Los cables diplomáticos fueron incialmente entregados por WikiLeaks a cinco publicaciones de occidente: The New York Times, The Guardian, Der Spiegel, Le Monde y El País. Su publicación inició en noviembre del año pasado, y desataron un escándalo que puso en situación vergonzosa a muchos gobiernos, aunque ni de cerca provocó los daños que auguraban los detractores de Assange y su organización: ni dañó la reputación de Estados Unidos ni puso en peligro a nadie.
“Esto es una visión del mundo desde la(s) embajada(s) de Estados Unidos y de sus aproximadamente 6 mil volúmenes de material, así que es quizás la más grande enciclopedia jamás hecha de la visión del mundo de Estados Unidos”, dice Assange.
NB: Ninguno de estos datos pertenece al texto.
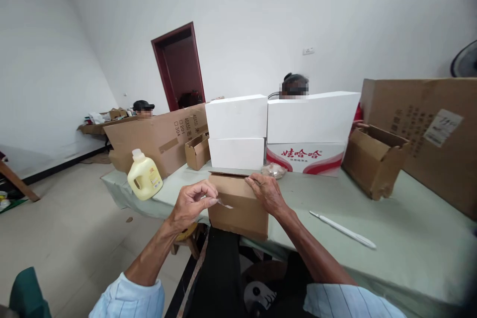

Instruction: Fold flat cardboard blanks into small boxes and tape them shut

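A small brown cardboard box (238, 211) stands at the near edge of the table, between my hands. My left hand (192, 202) is at its left side, thumb and fingertips pinched on a small clear strip (224, 204) that looks like tape. The strip dangles in front of the box's near face. With bent fingers my right hand (266, 191) grips the upper right edge of the box. To the right of the box lies a white craft knife (343, 229), its blade end toward the box.
A pale yellow jug (145, 176) stands at the left. Behind the box are white boxes (237, 126) and a clear plastic bundle (274, 171). An open carton (372, 164) and a large carton (428, 134) are at the right. Two people sit beyond the boxes.
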### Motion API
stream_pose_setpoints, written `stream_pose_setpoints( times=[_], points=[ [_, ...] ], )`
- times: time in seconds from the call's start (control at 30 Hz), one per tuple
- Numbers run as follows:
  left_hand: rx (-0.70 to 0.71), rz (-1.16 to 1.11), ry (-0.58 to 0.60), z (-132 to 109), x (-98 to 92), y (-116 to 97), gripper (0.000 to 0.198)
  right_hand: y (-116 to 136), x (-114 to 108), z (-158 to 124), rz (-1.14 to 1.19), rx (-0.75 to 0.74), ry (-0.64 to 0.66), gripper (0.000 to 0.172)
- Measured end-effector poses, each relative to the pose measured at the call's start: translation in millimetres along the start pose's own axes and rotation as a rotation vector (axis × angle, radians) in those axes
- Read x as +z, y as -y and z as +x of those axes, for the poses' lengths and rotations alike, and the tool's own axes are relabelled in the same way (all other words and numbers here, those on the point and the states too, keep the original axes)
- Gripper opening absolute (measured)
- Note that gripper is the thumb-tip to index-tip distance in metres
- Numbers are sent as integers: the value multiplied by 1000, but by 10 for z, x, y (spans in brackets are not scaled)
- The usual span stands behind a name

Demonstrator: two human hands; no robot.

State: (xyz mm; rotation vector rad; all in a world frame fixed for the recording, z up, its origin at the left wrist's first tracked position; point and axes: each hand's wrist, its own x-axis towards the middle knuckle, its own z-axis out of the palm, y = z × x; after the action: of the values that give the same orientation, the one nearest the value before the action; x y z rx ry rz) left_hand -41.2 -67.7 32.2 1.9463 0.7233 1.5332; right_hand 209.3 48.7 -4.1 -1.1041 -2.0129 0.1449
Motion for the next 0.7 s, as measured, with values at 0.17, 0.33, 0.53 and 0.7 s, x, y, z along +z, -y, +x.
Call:
stream_pose_setpoints(
  times=[0.17,0.33,0.53,0.7],
  points=[
    [-89,-97,-90,221,116,77,25,-24,63,-17,11,-42,-18,33],
    [-162,-152,-122,380,254,183,25,28,29,-182,45,-107,-130,28],
    [-308,-353,-282,518,529,416,38,64,44,-407,130,-227,-242,18],
    [-375,-387,-308,582,621,498,40,60,-5,-523,228,-226,-284,26]
  ],
)
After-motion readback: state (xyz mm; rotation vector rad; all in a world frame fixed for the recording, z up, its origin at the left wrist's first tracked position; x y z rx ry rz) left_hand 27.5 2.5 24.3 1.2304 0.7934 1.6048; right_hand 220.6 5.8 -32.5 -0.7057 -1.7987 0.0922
Ahora, WikiLeaks ha pasado a una nueva etapa: la de las alianzas con medios locales. El Faro es uno de los 63 medios de todo el mundo con los que WikiLeaks ha pactado la publicación de estos cables.
La última vez que nos vimos fue nuevamente vía Skype. Assange quiso estar presente en el Foro Centroamericano de Periodismo, que celebramos la semana pasada, y lo hizo como invitado sorpresa. Decidimos guardar su presencia hasta el último minuto, porque dada su situación jurídica existen siempre posibilidades de que un juez lo envíe en un avión a Suecia o que le llamen a declarar.
Pariticipó en un panel con el periodista nicaragüense Carlos Fernando Chamorro, que está publicando los cables correspondientes a su país; el subsecretario de Transparencia de El Salvador, Marcos Rodríguez; y yo. El moderador fue Fran Sevilla, periodista de Radio Nacional de España. Nosotros hablamos poco. Desde Ellingham Hall, Assange acaparó la atención. Habló en los mismos términos de la entrevista que nos concedió e hizo énfasis en la ventaja de aliarse con medios locales para dar contexto a los cables. Pero hizo una promesa que se quedó clavada en los asistentes: “El próximo año estaré en persona en el foro”. Eso, en realidad, no depende de él. Sino de las justicias sueca y británica y, hoy también, de un gran jurado estadounidense que le ha abierto una investigación por espionaje.